> Given information:
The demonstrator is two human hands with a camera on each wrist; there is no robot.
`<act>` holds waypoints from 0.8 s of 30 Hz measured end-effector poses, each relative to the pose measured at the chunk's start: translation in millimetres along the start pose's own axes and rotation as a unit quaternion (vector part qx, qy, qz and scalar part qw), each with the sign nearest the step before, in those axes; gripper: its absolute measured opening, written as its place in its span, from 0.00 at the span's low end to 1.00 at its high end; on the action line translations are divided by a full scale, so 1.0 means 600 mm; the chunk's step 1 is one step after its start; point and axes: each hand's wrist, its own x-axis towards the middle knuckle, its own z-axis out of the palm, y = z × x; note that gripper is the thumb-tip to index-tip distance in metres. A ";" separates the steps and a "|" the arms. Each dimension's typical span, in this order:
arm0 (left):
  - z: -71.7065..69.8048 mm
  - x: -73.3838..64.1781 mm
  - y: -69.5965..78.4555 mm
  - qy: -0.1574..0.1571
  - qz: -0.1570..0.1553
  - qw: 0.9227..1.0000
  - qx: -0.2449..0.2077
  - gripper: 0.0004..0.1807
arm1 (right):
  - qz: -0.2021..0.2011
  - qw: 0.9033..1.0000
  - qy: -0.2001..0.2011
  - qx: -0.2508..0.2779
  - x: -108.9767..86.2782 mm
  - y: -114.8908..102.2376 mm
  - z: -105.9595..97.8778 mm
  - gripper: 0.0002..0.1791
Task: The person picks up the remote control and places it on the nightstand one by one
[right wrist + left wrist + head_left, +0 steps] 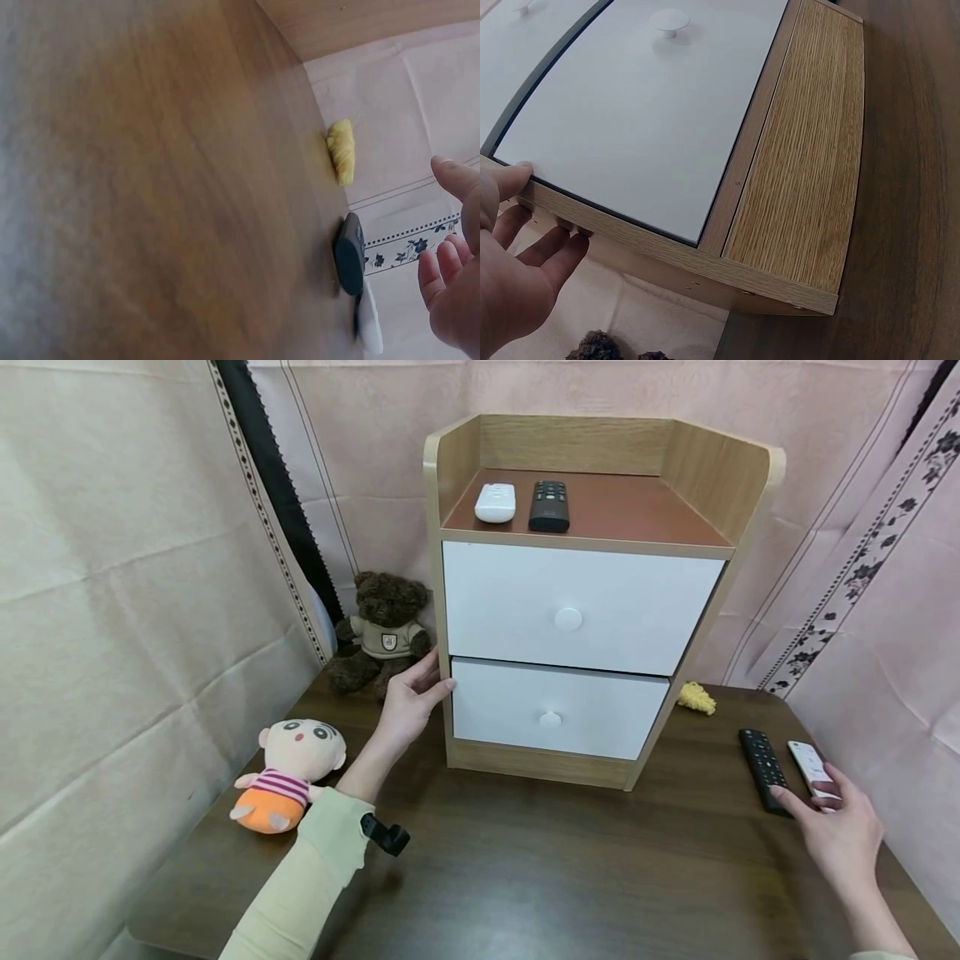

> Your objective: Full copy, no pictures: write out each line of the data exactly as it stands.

> Task solution:
The demonstrator is two human hands with a camera on each wrist; there is no robot.
`<act>` holds waypoints from 0.8 s of 30 Hz measured end-effector poses, each relative to the pose measured at the chunk's start: translation in millimetres along the start pose's own axes and rotation as a unit quaternion (vector part qx, qy, qz and scalar part qw), each with the sign nearest the step before, in those axes; gripper: its absolute measured opening, written as its place in its span, from 0.00 at the span's low end to 1.00 at its high end; on the action line translations are divided by a full scale, so 1.0 means 600 mm; the chunk's step 1 is one step after its start; point and axes: each hand's wrist, its own x-axis towards the middle knuckle, its own z-axis out of the palm, y = z × x; note that gripper is the thumb-tip to index-tip distance in metres. A ";" separates the steps and a "|" the arms. Each dimension's typical span, in this order:
arm0 (left):
  - z: -71.7065..69.8048 mm
  - x: -73.3838..64.1781 mm
  - y: -69.5965..78.4555 mm
  - qy: -0.1574..0.1571
  - qz: -0.1570..0.1553
  - qw: 0.9227..1.0000
  - qx: -0.2449..0.2077
  - gripper: 0.0004..0.1807
arm1 (right):
  - qz: -0.2021..0.2011
  - qw: 0.9033..1.0000
  - qy: -0.2001..0.2011
  - qx: -0.2508..0.2779
  - x: -108.9767..86.2782 mm
  - y: -114.8908..102.2376 mm
  - z: -105.9595..97.8778 mm
  - gripper: 0.0002..0.1791
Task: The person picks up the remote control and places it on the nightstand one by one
[right wrist + left wrist + head_left, +0 steps] 

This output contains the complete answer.